ただし商品の説明欄に「Attention:The package doesn’t include the brass nuts! (注意:パッケージには真ちゅう製のナットは含まれていません!)」との記載があり、ナットが1個含まれていません。
これはワンタッチ継手を取り付けるためのインサートナットを指し、MMU2SのSelector front plateという部品に使われています。これが無いと継手が取り付けられませんが、インサートナット無しでも取付可能な3Dデータがあるので、これを事前に印刷して用意できれば問題ありません。
電子・機械部品のみのクローン品の場合(3Dプリント・樹脂部品は除く)
さらに安くするなら、ステッピングモータや基板などの電子部品と、ねじやベアリングなど機械部品だけがセットになったクローン品も候補として挙げられます。
以下リンク先の商品だとフルセットのクローン品よりも本体価格が高いですが、配送料が無料です。合計金額は¥23,587で、オリジナル品の半額以下で購入できます。
現状の為替レートでは免税基準¥16,666を上回るため税金の支払いが必要ですが、今後円安が改善さえれば、基準を下回ってさらに安く手に入るかもしれません。
ただし上記商品の場合、3Dプリント部品とMMU2S付属のフィラメントバッファーおよびスプールホルダー5個は含まれません。しかし、以下の2点を踏まえるとデメリットではないと考えています。
自前の3Dプリンタで部品を用意できる
MMU2Sが欲しい人は既に3Dプリンタを持っていると思います。メーカー公式の3Dデータをダウンロードし、PETGのような高強度素材で印刷すれば部品を用意できます。また、好きな配色のMMU2Sを組み立てることも可能です。
正規品サイズのバッファーとホルダーは場所を取る
バッファーとホルダー5個はサイズが大きく場所を取るため、代わりに小型化された自作データを使うユーザーがいるようです。

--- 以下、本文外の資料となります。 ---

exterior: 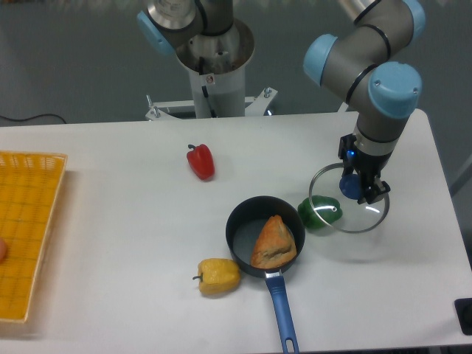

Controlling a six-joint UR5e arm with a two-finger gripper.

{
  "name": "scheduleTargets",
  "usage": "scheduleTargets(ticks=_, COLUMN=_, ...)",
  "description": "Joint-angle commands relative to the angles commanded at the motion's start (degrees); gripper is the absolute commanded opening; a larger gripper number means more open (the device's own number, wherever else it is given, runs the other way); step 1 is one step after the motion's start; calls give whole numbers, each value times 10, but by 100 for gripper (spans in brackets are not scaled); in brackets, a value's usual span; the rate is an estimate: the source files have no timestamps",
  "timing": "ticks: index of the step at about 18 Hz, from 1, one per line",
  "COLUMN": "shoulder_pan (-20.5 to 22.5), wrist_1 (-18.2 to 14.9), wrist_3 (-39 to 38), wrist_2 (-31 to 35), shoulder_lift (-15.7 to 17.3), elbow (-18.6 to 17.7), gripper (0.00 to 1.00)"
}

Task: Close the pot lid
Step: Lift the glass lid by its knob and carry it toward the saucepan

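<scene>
The dark pot (pixel 247 225) sits at the front middle of the table, its blue handle (pixel 280 310) pointing toward the front edge. An orange-brown piece of food (pixel 274 242) lies inside it. To its right, the glass pot lid (pixel 349 199) hangs slightly tilted, its near rim over the green pepper (pixel 320 212). My gripper (pixel 352 184) comes down from above and is shut on the lid's blue knob (pixel 351 186).
A red pepper (pixel 200 161) lies at the table's middle back. A yellow pepper (pixel 217 276) rests just left of the pot. A yellow basket (pixel 26 228) occupies the left edge. The robot base (pixel 214 66) stands behind the table.
</scene>
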Motion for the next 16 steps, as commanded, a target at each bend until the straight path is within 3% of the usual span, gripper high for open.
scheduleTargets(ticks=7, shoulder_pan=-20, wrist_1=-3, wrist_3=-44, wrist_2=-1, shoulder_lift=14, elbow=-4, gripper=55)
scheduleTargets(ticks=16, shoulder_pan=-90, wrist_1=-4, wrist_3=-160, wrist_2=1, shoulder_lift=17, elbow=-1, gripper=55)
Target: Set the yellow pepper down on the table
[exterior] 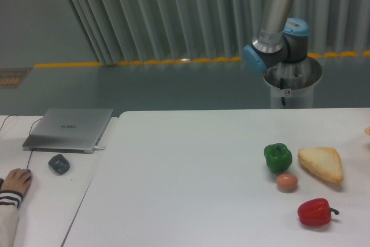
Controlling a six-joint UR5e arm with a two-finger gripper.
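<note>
The pincer is outside the picture, so how far it is open, or what it may hold, cannot be told. Only the arm [276, 24] shows, rising from its base behind the far edge of the tabletop [191, 172] near the far right corner and leaving the view at the top. The yellow pepper cannot be made out either. A tiny pale-yellow sliver [367, 131] touches the right edge of the picture above the tabletop's right side, too small to identify, so the pepper's place relative to the pincer cannot be given.

On the right part of the tabletop, a green bell pepper [277, 157] stands just beside a wedge of bread [321, 163], which lies toward the right edge. A brown egg [287, 182] sits close in front of the green pepper. A red bell pepper [315, 212] lies on its side nearer the front edge, stem pointing right.

On the narrower desk [46, 201] to the left lie a closed laptop [69, 128], a dark mouse [59, 163] and a person's hand [16, 181].
</note>
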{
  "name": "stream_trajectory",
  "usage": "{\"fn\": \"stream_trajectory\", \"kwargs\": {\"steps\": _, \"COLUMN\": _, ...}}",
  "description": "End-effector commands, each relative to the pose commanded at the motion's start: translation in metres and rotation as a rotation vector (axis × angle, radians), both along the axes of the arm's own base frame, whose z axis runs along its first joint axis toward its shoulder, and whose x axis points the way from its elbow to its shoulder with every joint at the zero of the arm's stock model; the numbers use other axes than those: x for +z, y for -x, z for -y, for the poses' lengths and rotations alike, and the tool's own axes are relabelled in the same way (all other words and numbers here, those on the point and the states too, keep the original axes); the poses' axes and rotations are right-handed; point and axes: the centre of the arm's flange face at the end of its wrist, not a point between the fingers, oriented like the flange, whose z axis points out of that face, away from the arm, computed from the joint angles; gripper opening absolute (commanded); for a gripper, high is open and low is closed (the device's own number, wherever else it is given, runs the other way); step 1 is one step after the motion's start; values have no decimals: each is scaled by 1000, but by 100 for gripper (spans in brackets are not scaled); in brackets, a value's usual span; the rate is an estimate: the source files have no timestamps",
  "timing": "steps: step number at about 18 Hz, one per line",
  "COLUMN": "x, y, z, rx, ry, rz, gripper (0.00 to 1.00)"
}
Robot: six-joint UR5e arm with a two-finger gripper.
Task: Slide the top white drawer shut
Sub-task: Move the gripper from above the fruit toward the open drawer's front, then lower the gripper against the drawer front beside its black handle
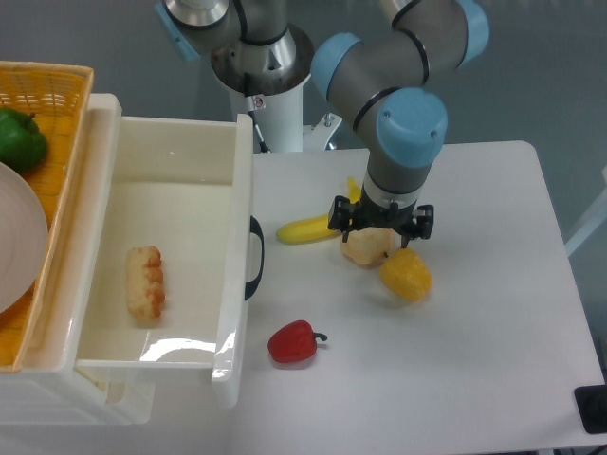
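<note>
The top white drawer stands pulled out to the right from the cabinet at the left. Its flat front panel faces the table and carries a black curved handle. A breaded, shrimp-like piece of food lies inside it. My gripper is to the right of the drawer, well apart from the handle, pointing down over a pale orange food item. Its black fingers stand spread on either side of that item, so it looks open.
A banana, a yellow pepper and a red pepper lie on the white table right of the drawer front. A yellow woven basket with a green pepper and a white plate sits on the cabinet.
</note>
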Motion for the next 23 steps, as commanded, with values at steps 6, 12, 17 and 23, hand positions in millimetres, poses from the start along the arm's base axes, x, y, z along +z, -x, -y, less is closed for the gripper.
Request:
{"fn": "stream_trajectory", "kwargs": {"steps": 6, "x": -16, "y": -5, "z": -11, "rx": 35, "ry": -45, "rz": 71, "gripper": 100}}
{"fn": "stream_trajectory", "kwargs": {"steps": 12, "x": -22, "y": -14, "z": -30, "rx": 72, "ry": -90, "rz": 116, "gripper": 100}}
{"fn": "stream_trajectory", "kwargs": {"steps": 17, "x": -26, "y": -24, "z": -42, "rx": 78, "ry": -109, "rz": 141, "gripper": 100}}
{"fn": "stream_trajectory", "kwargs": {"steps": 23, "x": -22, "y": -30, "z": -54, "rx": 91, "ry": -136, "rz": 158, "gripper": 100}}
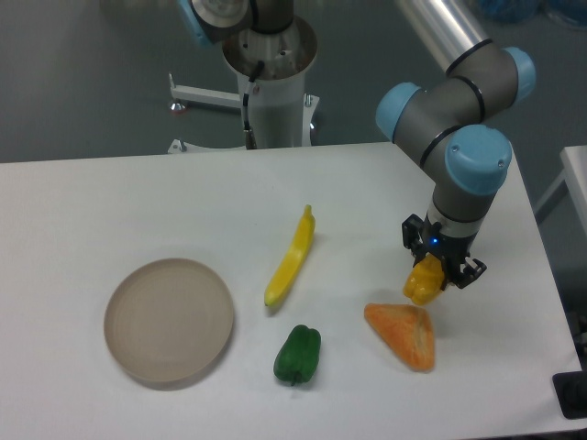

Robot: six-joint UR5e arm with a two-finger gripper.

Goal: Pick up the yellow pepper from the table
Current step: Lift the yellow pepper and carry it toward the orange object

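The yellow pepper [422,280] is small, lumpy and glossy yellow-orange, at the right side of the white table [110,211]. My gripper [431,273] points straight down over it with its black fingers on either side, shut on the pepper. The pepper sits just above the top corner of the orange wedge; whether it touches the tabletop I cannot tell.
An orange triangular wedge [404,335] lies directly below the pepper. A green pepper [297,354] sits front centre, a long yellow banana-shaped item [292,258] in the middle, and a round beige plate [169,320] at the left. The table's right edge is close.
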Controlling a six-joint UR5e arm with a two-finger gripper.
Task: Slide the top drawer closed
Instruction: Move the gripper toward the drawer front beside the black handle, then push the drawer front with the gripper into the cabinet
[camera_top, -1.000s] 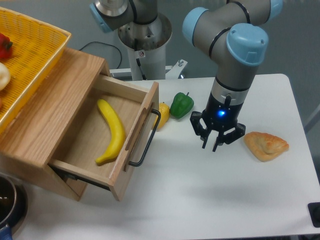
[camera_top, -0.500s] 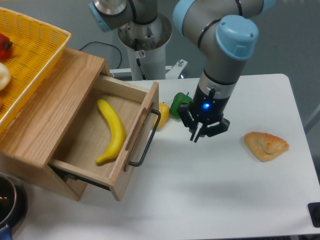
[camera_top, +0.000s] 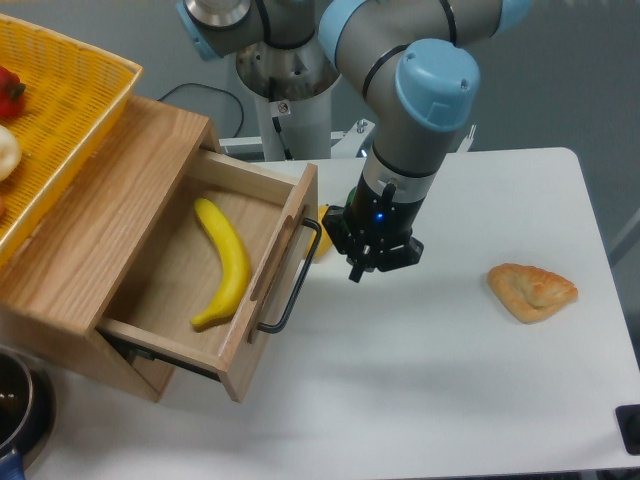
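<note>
The light oak-wood top drawer (camera_top: 215, 270) stands pulled well out of its wooden cabinet (camera_top: 95, 230) at the left edge of the white surface (camera_top: 440, 390), with a yellow curved banana (camera_top: 228, 262) lying along its floor. Its flat front panel carries a long thin black metal bar handle (camera_top: 291, 290), and both panel and bar run on a diagonal from the back of the surface toward its front edge.

The black two-finger end effector (camera_top: 366, 263) hangs near the middle of the surface, close to the handle's rear end but apart from it. The drawer front therefore lies to the camera-left of the end effector, and the closing direction points leftward, square to the panel's long axis. Its fingers appear pressed nearly together and hold nothing, though from this angle the gap between the tips is hard to read.

A small yellow fruit (camera_top: 325, 218) sits just behind, partly hidden between the panel and the arm. A golden-brown pastry (camera_top: 532, 290) lies well apart toward the right edge. A push would probably best meet the panel near its middle, so the drawer runs straight
</note>
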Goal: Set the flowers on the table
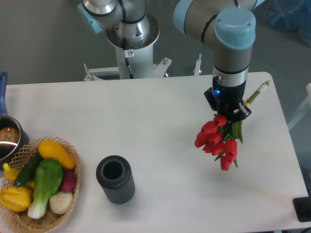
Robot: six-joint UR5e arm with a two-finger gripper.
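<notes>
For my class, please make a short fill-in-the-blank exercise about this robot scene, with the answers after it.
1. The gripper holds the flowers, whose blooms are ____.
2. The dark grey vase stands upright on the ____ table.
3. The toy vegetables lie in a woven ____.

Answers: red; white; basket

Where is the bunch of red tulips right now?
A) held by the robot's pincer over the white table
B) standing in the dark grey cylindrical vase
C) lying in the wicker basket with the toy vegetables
A: the bunch of red tulips hangs blooms-down from the pincer, far from the dark grey cylindrical vase.
</notes>
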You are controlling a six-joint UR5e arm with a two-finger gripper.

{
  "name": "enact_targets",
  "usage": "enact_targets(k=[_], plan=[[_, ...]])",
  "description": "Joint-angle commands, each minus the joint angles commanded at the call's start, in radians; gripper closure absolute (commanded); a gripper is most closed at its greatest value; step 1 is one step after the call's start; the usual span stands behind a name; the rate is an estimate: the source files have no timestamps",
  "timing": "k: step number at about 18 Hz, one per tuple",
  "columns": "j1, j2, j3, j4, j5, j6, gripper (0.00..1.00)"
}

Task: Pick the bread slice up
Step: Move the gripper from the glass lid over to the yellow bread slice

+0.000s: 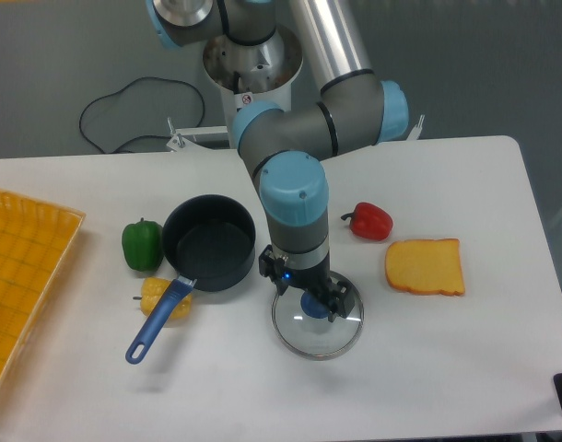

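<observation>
The bread slice (426, 267) is lying right of the lid (318, 322), with the pot (209, 244) sitting left.

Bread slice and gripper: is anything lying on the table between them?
No. In the camera view, bare white table separates the gripper, over the glass lid, from the bread slice. The red pepper sits farther back.

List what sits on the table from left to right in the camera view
Yellow tray → green pepper → yellow pepper → dark pot → glass lid under the gripper → red pepper → bread slice.
</observation>
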Motion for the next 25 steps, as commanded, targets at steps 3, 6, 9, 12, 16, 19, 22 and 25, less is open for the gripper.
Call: enact_targets(k=[3, 6, 9, 12, 16, 19, 22, 25], plan=[[0.003, 0.000, 0.002, 0.000, 0.002, 0.021, 0.00], [0.032, -0.003, -0.005, 0.005, 0.003, 0.086, 0.00], [0.081, -0.011, -0.034, 0.035, -0.008, 0.098, 0.00], [0.115, -0.035, -0.041, 0.046, 0.001, 0.280, 0.00], [0.152, -0.054, -0.038, 0.048, -0.002, 0.350, 0.00], [0.201, -0.069, -0.049, 0.041, -0.002, 0.293, 0.00], [0.258, -0.071, -0.064, 0.040, 0.005, 0.247, 0.00], [0.279, -0.071, -0.063, 0.035, 0.005, 0.175, 0.00]])
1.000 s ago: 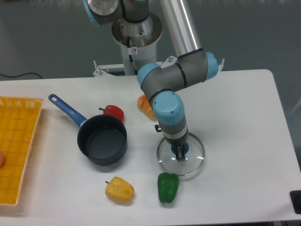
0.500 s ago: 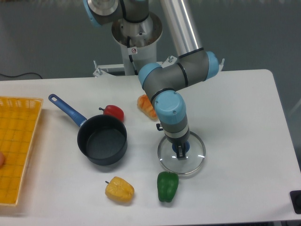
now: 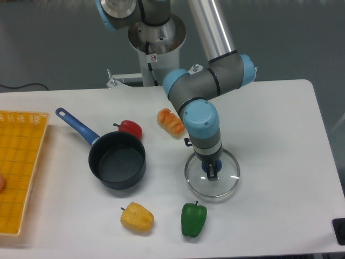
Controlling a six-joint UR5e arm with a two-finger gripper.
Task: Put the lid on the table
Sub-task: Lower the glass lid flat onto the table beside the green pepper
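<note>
In your fixed camera view, the gripper point(image 3: 211, 171) points straight down, its jaws clenched on the blue knob of the lid point(image 3: 212, 173). The lid lies flat on the table point(image 3: 280, 140) directly beneath them, the green pepper point(image 3: 193, 219) just beside its rim.

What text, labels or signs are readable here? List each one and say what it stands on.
No words or numbers can be read.
A small round red-and-white sticker sits on the robot base column; it is too small to make out.
The lid, saucepan and yellow tray show no markings.
</note>
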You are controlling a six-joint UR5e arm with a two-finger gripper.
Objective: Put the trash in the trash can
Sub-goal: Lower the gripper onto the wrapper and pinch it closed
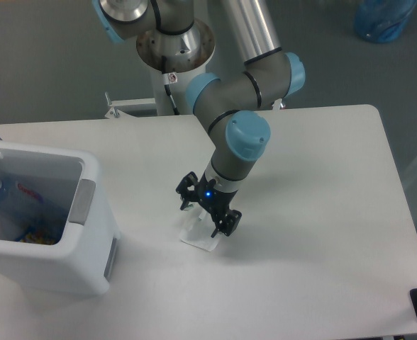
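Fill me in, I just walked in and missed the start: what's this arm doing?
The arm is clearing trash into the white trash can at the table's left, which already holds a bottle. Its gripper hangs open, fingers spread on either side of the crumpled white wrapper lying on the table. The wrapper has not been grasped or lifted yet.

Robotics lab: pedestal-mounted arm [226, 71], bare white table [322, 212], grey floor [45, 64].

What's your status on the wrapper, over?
Hand open, straddling the wrapper, not gripped. Wrapper flat on table. Bin to the left, bottle already inside. Path unobstructed.
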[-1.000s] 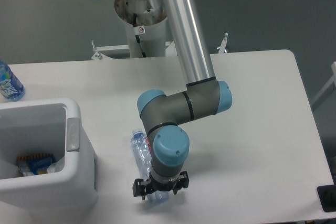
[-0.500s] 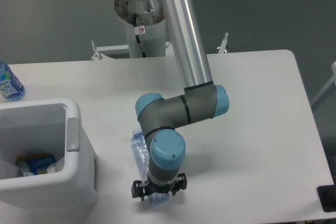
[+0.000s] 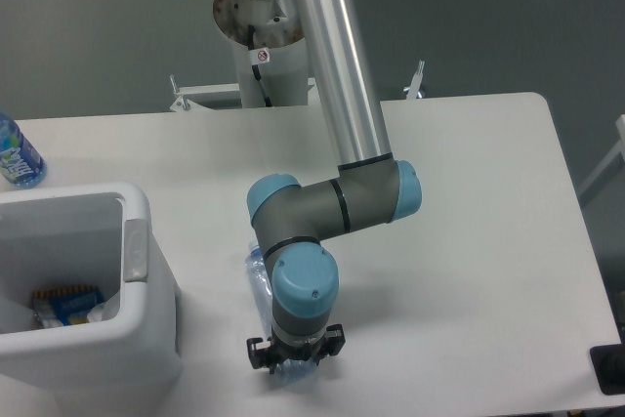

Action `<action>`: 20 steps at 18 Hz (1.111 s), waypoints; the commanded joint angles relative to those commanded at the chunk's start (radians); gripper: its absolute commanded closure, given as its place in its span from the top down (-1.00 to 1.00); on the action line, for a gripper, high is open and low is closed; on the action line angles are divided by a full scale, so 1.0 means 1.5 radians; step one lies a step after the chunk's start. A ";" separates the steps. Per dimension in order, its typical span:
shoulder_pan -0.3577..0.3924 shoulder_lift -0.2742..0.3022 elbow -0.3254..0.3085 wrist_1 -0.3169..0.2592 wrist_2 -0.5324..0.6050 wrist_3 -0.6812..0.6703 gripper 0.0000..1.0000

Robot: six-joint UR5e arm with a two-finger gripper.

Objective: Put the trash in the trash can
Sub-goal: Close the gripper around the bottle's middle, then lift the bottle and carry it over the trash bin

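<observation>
Plastic, thin and crinkled, is what you are dealing with: the clear bottle [image 3: 258,285] lies flat on the worktop [image 3: 469,241], just right of the trash can [image 3: 137,271], with its far end showing beside the wrist and its near end hidden under the gripper [image 3: 295,356]. Judge it light and empty, so it will likely crush rather than resist, and its smooth skin may slide if pinched at a taper. You do best to take it across the body, where the ribs give some bite (the neck looks too narrow to trust). The jaws sit low over the near end, straddling it; whether they have closed on the bottle cannot be told from above, since the wrist covers them. Inside the bin a blue-and-orange packet [image 3: 66,302] already lies.
</observation>
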 joint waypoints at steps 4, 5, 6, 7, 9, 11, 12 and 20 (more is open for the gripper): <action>0.000 0.001 -0.002 0.000 0.001 0.000 0.17; 0.000 0.001 -0.002 0.000 0.001 0.000 0.17; 0.000 0.002 -0.002 0.000 0.003 0.000 0.17; 0.000 0.002 -0.002 0.000 0.004 0.000 0.17; -0.001 0.003 -0.002 0.000 0.006 0.000 0.17; -0.001 0.004 -0.002 -0.001 0.015 0.000 0.08; -0.002 0.006 -0.002 -0.001 0.018 0.001 0.05; 0.003 0.048 0.008 0.000 0.017 0.010 0.10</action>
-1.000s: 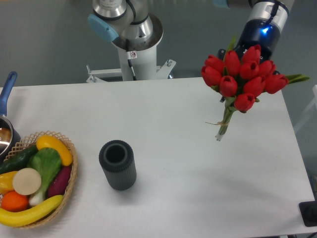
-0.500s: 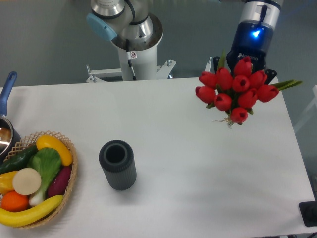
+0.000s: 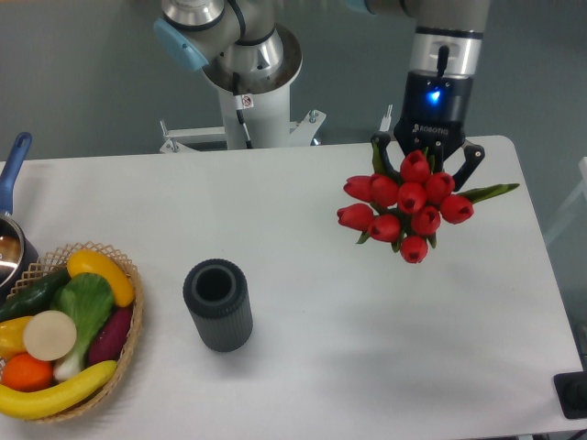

例えば、MMU2Sのオリジナル品とクローン品のどちらも持っているみかんパートナーズさんはバッファーを自作されています。他の方もバッファーやスプールホルダーを自作されています。
3Dプリントで自作すれば、使わない可能性のあるバッファーとホルダーの買わずに済むので、樹脂部品を含まないクローン品が良いと考えています。
ただし3Dプリントの手間と材料が必要なので、フルセットのクローン品との差額約¥4,000と見合うかどうかは一度みなさんの中で検討してみてください。
電子部品のみのクローン品(?)
ちなみに、電子部品のみのセット品も販売されています。クローン品というよりはメンテナンス用ですね。
みかんパートナーズさんのMMU2Sクローン品のレビュー記事では上記リンクをクローン品として紹介されていますが、商品画像にベアリグやねじなどの機械部品が含まれていません。
AliExpress内のメッセージにて確認したところ、機械部品は含まれていないとのことでした。途中で商品内容が変わったのかもしれません。
比較まとめ
調べたものをまとめるとこんな感じです。費用面を重視しつつ、樹脂部品の用意を気にしないなら③クローン品&電子機械部品のみ、それが面倒なら②クローン品&フルセットがおすすめです。
ただし前述のように、AliExpressではトラブルが起きやすい点は認識してください。トラブルが不安な方は高額にはなりますが、安心感を買うという意味でも①オリジナル品を選ぶのが良いと思います。
筆者は結局どうMMU2Sを手に入れたのか?
円安のご時世でもMMU2Sが欲しくて、オリジナル品とクローン品、そしてクローンの中でも樹脂部品を除いたものなどを調べて比較していました。
そんな中Twitterにて、国内のMMU2Sユーザーの方がオリジナル品を¥8,000で譲ってくださるとの投稿を見つけたので、連絡して譲っていただくことになりました。
アンテナを張ってMMU2Sの情報を集めていた結果、円安を気にすることなく国内取引でMMU2Sを入手できたのは本当に良かったです。
さいごに
PrusaユーザーでMMU2Sを検討している方、費用面から購入を躊躇っている方の参考になれば幸いです。